President Roosevelt. One holds he was a patriot and

martyr. The other holds that he was the greatest rogue

in all history, the greatest fraud, and the greatest

impostor that ever lived."

 

Laughlin also tried to point out to the court the

great influence that Max Otto Koischwitz had on

Gillars. Koischwitz was a former professor at Hunter

College in New York who became romantically involved

with Gillars when she was one of his students. She had

attended Hunter briefly while trying to pursue a stage

career before finally abandoning the effort and going

back to Europe in 1933. German-born Koischwitz

eventually returned to Germany, renounced his U.S.

citizenship, and became an official in the Nazi radio

service in charge of propaganda broadcasts.

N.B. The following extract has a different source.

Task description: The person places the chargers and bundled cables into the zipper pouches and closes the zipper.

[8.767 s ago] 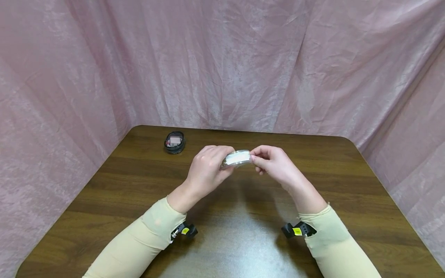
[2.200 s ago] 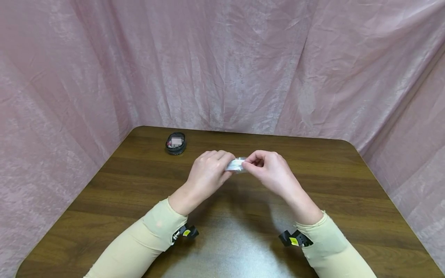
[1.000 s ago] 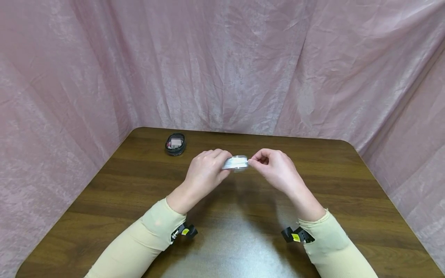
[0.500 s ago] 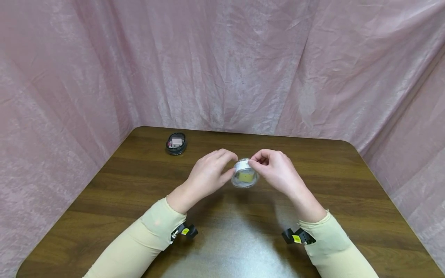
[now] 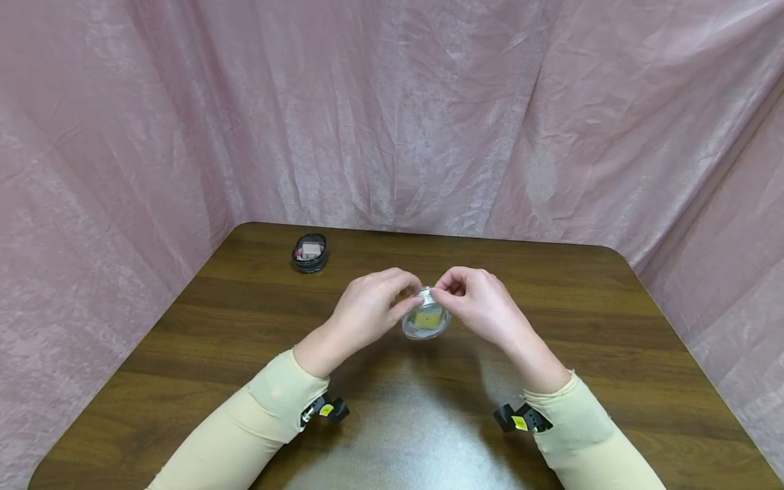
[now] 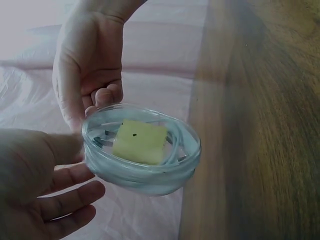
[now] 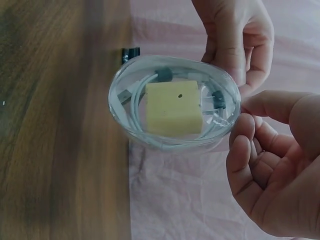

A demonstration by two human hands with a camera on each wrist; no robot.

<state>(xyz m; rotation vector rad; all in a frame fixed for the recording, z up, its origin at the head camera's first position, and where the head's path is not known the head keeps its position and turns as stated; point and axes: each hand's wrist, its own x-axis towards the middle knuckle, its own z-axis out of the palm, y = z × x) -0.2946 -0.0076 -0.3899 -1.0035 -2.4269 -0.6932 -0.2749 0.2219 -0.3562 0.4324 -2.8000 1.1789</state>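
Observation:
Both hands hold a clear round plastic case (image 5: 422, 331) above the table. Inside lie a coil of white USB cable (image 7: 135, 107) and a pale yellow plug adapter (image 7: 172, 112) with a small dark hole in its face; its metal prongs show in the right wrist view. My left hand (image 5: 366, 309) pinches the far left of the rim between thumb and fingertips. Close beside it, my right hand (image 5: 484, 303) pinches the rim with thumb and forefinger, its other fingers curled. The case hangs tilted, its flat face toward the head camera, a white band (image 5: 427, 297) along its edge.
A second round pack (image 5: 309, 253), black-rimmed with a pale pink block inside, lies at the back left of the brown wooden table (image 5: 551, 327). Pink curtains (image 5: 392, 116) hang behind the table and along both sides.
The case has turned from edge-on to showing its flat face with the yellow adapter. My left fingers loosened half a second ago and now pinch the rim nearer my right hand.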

He thus

was Mildred's superior.

 

In her trips to the witness stand, Gillars was usually

tearful. She said Koischwitz's Svengali-like influence

over her had led her to make broadcasts for Hitler.

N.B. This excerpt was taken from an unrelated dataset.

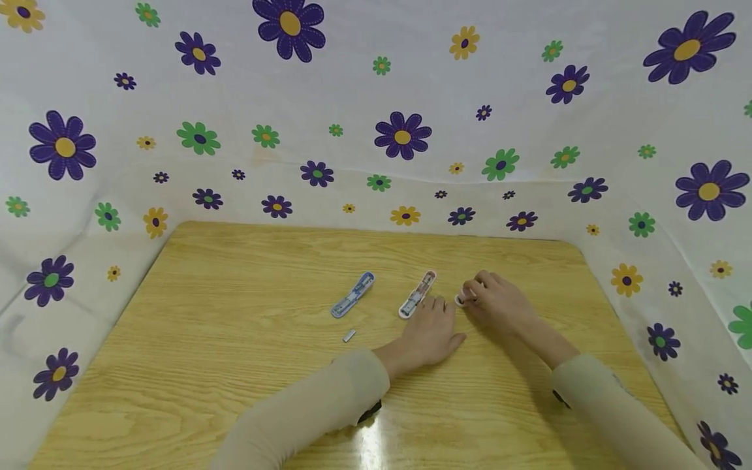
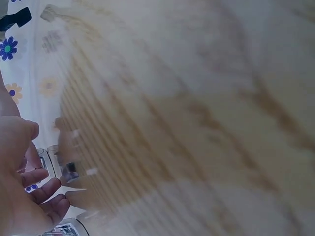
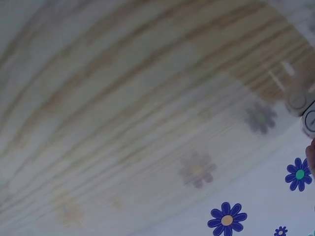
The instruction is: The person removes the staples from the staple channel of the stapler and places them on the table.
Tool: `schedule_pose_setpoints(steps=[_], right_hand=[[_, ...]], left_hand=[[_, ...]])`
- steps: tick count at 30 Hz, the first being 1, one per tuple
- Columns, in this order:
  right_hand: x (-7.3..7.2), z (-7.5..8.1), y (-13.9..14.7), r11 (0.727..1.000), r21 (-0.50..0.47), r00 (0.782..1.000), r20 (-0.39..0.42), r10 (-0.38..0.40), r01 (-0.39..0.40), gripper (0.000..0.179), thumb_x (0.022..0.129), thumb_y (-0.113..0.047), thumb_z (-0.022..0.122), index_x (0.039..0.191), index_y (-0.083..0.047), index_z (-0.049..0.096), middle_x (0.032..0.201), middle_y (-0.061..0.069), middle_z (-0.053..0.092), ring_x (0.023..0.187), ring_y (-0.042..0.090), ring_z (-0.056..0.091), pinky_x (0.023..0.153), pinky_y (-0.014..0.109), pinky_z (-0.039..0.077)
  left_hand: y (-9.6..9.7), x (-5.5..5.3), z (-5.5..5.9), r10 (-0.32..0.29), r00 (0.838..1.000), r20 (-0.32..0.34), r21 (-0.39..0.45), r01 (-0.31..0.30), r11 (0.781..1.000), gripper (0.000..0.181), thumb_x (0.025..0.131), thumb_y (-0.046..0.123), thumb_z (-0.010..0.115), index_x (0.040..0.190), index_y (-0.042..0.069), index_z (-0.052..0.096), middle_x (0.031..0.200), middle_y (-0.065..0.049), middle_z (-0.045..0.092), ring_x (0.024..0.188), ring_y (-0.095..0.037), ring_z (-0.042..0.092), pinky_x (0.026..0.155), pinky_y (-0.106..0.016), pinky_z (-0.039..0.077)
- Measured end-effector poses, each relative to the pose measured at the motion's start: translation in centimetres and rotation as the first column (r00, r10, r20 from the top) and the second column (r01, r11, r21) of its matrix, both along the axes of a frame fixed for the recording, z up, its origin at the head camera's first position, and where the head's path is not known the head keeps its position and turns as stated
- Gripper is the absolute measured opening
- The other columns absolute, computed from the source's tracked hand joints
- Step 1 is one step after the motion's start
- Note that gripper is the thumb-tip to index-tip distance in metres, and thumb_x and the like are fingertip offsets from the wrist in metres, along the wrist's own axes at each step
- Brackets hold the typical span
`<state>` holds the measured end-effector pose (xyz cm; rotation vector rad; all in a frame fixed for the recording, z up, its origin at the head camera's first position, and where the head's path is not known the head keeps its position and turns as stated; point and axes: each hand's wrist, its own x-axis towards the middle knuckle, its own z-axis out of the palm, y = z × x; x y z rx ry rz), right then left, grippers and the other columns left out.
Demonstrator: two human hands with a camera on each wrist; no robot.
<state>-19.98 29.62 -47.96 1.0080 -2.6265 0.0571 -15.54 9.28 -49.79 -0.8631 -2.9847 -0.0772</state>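
Note:
In the head view my left hand (image 1: 433, 333) lies low over the table, its fingers loosely bent beside a slim, round-ended case with a pale pink edge (image 1: 411, 303). That case lies lengthwise, with small parts showing inside. The left wrist view shows the hand (image 2: 32, 191) with a white-edged case (image 2: 69, 228) close to its fingertips. To the right, my right hand (image 1: 499, 301) pinches a small white round-ended thing (image 1: 459, 300), mostly hidden by the fingers. Its end bears a ring mark (image 3: 310, 121) in the right wrist view.
A similar slim case with a blue edge (image 1: 352, 295) lies left of the pink-edged one. A small silvery bar (image 1: 349, 335) lies nearer the front. The wooden table (image 1: 235, 307) is bordered by a flower-printed white cloth (image 1: 329, 104) at the back and sides.

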Motion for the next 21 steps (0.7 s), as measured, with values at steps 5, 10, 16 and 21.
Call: schedule_pose_setpoints(steps=[5, 10, 16, 21], right_hand=[[0.1, 0.0, 0.9, 0.991, 0.009, 0.989, -0.048, 0.137, -0.137, 0.031, 0.082, -0.009, 0.089, 0.106, -0.011, 0.070, 0.099, 0.006, 0.065, 0.085, 0.021, 0.065, 0.073, 0.037, 0.059], [1.2, 0.0, 1.7, 0.976, 0.032, 0.974, -0.060, 0.218, -0.216, 0.033, 0.080, -0.012, 0.090, 0.107, -0.012, 0.071, 0.102, 0.004, 0.067, 0.088, 0.020, 0.066, 0.076, 0.036, 0.060], [2.7, -0.1, 2.2, 0.964, 0.033, 0.961, -0.076, 0.265, -0.263, 0.037, 0.078, -0.015, 0.091, 0.109, -0.012, 0.071, 0.104, 0.005, 0.069, 0.090, 0.020, 0.068, 0.077, 0.035, 0.062], [3.5, -0.1, 2.4, 0.972, -0.004, 0.970, -0.061, 0.233, -0.234, 0.034, 0.080, -0.021, 0.089, 0.109, -0.012, 0.072, 0.107, 0.006, 0.071, 0.092, 0.021, 0.071, 0.077, 0.037, 0.063]], left_hand=[[-0.1, 0.0, 0.0, -0.013, 1.000, 0.000, -0.008, 0.013, 1.000, 0.056, 0.104, 0.062, 0.053, 0.128, 0.012, 0.061, 0.120, -0.003, 0.064, 0.115, -0.018, 0.060, 0.100, -0.033, 0.051], [-0.1, 0.2, 0.0, -0.021, 1.000, 0.012, -0.022, 0.021, 1.000, 0.058, 0.104, 0.064, 0.052, 0.132, 0.014, 0.060, 0.127, -0.004, 0.064, 0.122, -0.019, 0.059, 0.106, -0.034, 0.051], [0.3, 0.3, 0.0, -0.045, 0.996, 0.078, -0.026, 0.047, 0.999, 0.066, 0.104, 0.066, 0.048, 0.152, 0.020, 0.051, 0.161, -0.010, 0.047, 0.155, -0.028, 0.042, 0.125, -0.044, 0.040], [0.8, 0.7, 0.3, -0.056, 0.989, 0.136, -0.045, 0.063, 0.997, 0.071, 0.107, 0.065, 0.042, 0.165, 0.025, 0.036, 0.173, -0.008, 0.032, 0.163, -0.027, 0.029, 0.130, -0.046, 0.032]])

She and the professor had lived together in Berlin,

she said, and she burst into tears when informed that

he had died.

 

In his final summation before the jury, prosecutor

Kelley told them Gillars was a traitor who broadcast

rotten propaganda for wartime Germany and got a

sadistic joy out of it, especially those broadcasts in

which she described in harrowing detail the agonies of

wounded American soldiers before they died. "She sold

out to them," he said. "She thought she was on the

winning side, and all she cared about was her own

selfish fame."

 

The trial ended on March 8, 1949, after six hectic

weeks. The next day Judge Curran put the case in the

hands of the jury of seven men and five women. After

deliberating for 101Ž2 hours, they were unable to

reach a verdict and were sequestered in a hotel for

the night. They met again the next morning, and after

17 hours of further deliberation they acquitted her of

seven of the eight counts pressed by the government in

its original 10-count indictment. However, they found

her guilty on count No. 10, involving the Nazi

broadcast of the play Vision of Invasion.

 

On Saturday, March 26, Judge Curran pronounced

sentence: 10 to 30 years in prison, a $10,000 fine,

eligible for parole after 10 years. Mildred Gillars,

alias Axis Sally, was then transported to the Federal

Women's Reformatory in Alderson, W.Va. When she became

eligible for parole in 1959, she waived the right,

apparently preferring prison to ridicule as a traitor

on the outside. Two years later, when she applied for

parole, it was granted. At 6:25 a.m. on June 10, 1961,

she walked out the gate of Alderson prison a free

woman.

 

Gillars taught for a while in a Roman Catholic school

for girls in Columbus, Ohio, and then returned to her

old college, Ohio Wesleyan. She received a bachelor's

degree in speech in 1973. Gillars died June 25, 1988,

at the age of 87.

So, that's what happened to her. I'd always wondered. I was stunned reading that the jury only convicted her of 1 out of 8 counts! How could they do that? I mean, her complicity was so obvious! A real no-brainer! Hmmm...perhaps either they or some of their descendants moved afterwards to California. Ah, yes...that would explain a lot of things. :banghead::wacko:


Loved your last comment.

 

Hmmm...perhaps either they or some of their descendants moved afterwards to California. Ah, yes...that would explain a lot of things.